These two come from papers delivered at a convention in New York City in 1830, which was considering the formation of what became New York University.
To refer a Professor solely or chiefly to his popularity with the students for his supper would be dangerous in all branches, which are not of a very positive and distinct nature, as, for instance, anatomy. A Professor of history might make his lectures popular, nay, he might treat generally parts of history, which are more entertaining than others; but whether he would thus most contribute to the purpose of his appointment is a very different question. The best is not always the most popular. Indeed, I have seen students fill a lecture room for the mere sake of entertainment, because the Professor interspersed his lecture (by no means the best of the university) with entertaining anecdotes. I recollect two such instances. However, taking the principle generally, would it not be making the students the judges of the professors? … I do not deny, indeed,m that the intense study found in the German universities is owing in a great measure to the liberty of choice left to the students, because liberty produces activity; but I do deny that it would be safe, to let the support of the Professor depend upon the judgment of the students. Have the greater men always been the most popular among the students? By no means. (Francis Lieber, 1830)On academic freedom.
All restrictions upon the moral and literary freedom of the students, are injurious to the free development of science. The heroes of German science and literature, as Kant, Kaestner, Leibnitz, Ernesti, Haller, Gronovius and others, were all educated in the German Universities, when they enjoyed the greatest freedom. The despotism of the German governments, for centuries past, suffered and sanctioned this unbound liberty of the students, while all other classes of society were chained, for they were sensible of its importance to themselves, as the means to be prefaced with able men to fill their offices. Experience proves this. Austria has for some time past confined the moral and intellectual liberty of her students, and has turned her Universities almost into schools. What is the result? her seats of science are barren of all, which has no recourse to speculative branches of knowledge and philosophy; the exact sciences only continue flourishing there.

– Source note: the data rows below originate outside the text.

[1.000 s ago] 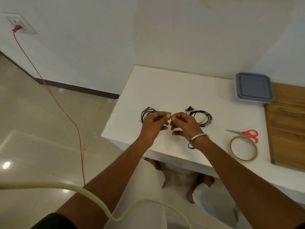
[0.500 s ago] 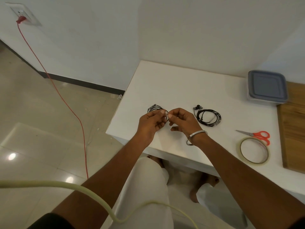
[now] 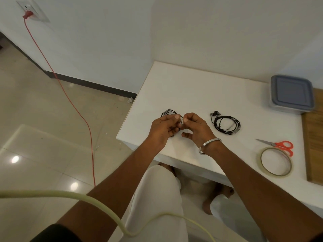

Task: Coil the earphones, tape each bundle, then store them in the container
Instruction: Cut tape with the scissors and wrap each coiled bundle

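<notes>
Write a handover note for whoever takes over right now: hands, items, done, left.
Left hand: holds the left coil over the table.
Right hand: fingers pinch at the same coil, where a pale bit, probably tape, shows between the hands.
Right coil: lies coiled on the table; taped or not, cannot tell.
Tape roll and scissors: at the right, near the front edge.
Container: at the far right, lid on.
Done: both earphones coiled.
Left: finish taping, open the container, store both coils.
</notes>
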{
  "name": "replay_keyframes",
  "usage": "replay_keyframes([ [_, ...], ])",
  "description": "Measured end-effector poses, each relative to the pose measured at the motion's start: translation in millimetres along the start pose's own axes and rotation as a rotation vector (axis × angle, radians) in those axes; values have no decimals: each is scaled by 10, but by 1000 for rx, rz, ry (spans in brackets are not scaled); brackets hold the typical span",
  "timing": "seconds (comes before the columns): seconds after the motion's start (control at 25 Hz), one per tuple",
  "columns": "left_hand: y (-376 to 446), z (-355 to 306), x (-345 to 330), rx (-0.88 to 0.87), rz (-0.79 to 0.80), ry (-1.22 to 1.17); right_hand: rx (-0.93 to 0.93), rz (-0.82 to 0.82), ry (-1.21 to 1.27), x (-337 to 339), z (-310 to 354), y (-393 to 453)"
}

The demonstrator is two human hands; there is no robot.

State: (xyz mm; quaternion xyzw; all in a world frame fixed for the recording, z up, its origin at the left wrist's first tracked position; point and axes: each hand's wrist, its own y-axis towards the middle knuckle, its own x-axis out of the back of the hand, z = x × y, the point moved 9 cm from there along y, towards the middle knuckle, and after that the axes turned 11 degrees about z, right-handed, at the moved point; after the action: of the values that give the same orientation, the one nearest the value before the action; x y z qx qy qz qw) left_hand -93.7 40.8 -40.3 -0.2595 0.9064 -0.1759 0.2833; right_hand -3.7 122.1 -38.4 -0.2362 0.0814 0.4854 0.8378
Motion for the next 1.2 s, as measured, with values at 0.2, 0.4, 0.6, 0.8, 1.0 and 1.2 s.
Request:
replay_keyframes([
  [0.2, 14, 35, 53, 18, -18, -2, -68, -26, -123, 48, -43, -6],
  [0.4, 45, -43, 18, 28, 195, 356, -68, -128, -132, 271, -33, -33],
  [0.6, 57, -181, -24, -213, -77, 1300, -48, -232, -161, 503, 1, -82],
  [0.8, 94, -49, -174, -175, -221, 1653, -63, -258, -245, 589, 25, -134],
  [1.0, 116, -90, -249, -138, -264, 1884, -74, -262, -278, 633, 40, -188],
  [1.2, 8, -66, -305, -148, -294, 2173, -84, -259, -273, 616, 32, -194],
])
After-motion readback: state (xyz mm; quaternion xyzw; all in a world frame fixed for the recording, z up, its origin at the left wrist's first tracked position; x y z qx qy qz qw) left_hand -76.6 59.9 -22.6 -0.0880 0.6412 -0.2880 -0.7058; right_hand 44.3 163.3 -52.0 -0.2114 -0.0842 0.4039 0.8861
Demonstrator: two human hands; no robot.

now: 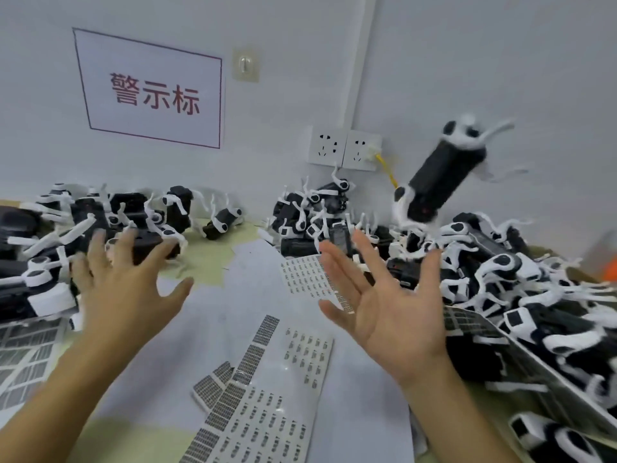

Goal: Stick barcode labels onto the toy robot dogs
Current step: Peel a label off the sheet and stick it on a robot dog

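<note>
The big white wall [467, 61] fills the top of the view, and a white sign [150, 90] with a dark red border and red writing hangs on it at the left. Below is the table [207, 259], with white paper sheets [253, 272] spread over its middle. A big heap of black and white toy robot dogs [534, 295] lies on the right side, a second pile of dogs [50, 235] lies on the left, and a small pile [310, 212] sits at the back by the wall. The left hand [123, 279] reaches toward the left pile with its fingers spread wide, and it holds nothing; the fingertips are just beside a black dog there. The right hand [390, 305] is up over the table, palm showing, fingers wide apart, and it holds nothing too. One blurry toy dog [440, 175] is up in the air above the right heap, touching neither hand. A sheet of barcode labels [263, 412] lies flat near the front, between the two arms, and another label sheet [305, 275] lies farther back, partly behind the right hand. Two white wall sockets [344, 150] sit side by side low on the wall, and a thin yellow cable [387, 172] comes out of the right one. A small clear hook [245, 65] is stuck on the wall next to the sign.
</note>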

The feeling of liberty and independence in youth, is a prominent feature and an adorable characteristic of this county; and if this feeling is with difficulty controlled in boys, as has been stated by several gentlemen of the Convention, and has been intimated to me by some of my friends; how much more difficult will their be in young men of eighteen or twenty years of age, while constitute, I hope the greater number of our students in the New University. All kinds of restrictions in this age have a tendency to defeat themselves. (J. Leo Wolf, 1830)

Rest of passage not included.